#### EXERCISE BRIEF
Images aside, the whole listing should be written out word for word.

▽

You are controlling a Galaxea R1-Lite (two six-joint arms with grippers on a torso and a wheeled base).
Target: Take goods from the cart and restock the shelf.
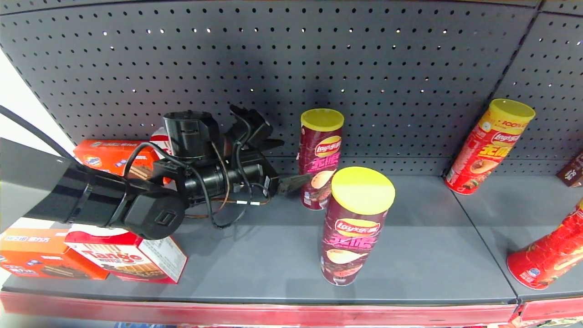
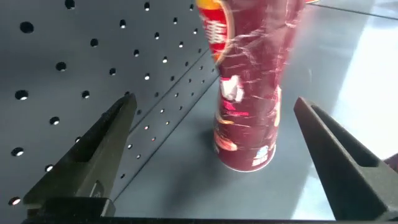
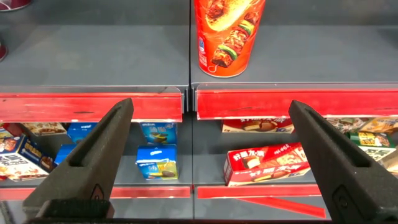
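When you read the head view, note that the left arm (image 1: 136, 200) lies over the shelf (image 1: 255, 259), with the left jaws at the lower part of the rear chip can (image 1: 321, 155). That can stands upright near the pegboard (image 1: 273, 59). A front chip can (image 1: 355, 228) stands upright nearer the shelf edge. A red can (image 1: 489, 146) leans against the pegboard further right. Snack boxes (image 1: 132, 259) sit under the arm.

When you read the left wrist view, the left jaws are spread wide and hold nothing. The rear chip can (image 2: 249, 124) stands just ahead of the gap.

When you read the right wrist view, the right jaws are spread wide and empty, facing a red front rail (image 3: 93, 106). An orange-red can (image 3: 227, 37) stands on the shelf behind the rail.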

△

#### RESPONSE
You are controlling a Galaxea R1-Lite (two six-joint arms with grippers on a torso and a wheeled base).
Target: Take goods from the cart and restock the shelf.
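When you read the head view, note that the left arm (image 1: 136, 200) lies over the shelf (image 1: 255, 259), with the left jaws at the lower part of the rear chip can (image 1: 321, 155). That can stands upright near the pegboard (image 1: 273, 59). A front chip can (image 1: 355, 228) stands upright nearer the shelf edge. A red can (image 1: 489, 146) leans against the pegboard further right. Snack boxes (image 1: 132, 259) sit under the arm.

When you read the left wrist view, the left jaws are spread wide and hold nothing. The rear chip can (image 2: 249, 124) stands just ahead of the gap.

When you read the right wrist view, the right jaws are spread wide and empty, facing a red front rail (image 3: 93, 106). An orange-red can (image 3: 227, 37) stands on the shelf behind the rail.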

Nothing remains to be done for this exercise.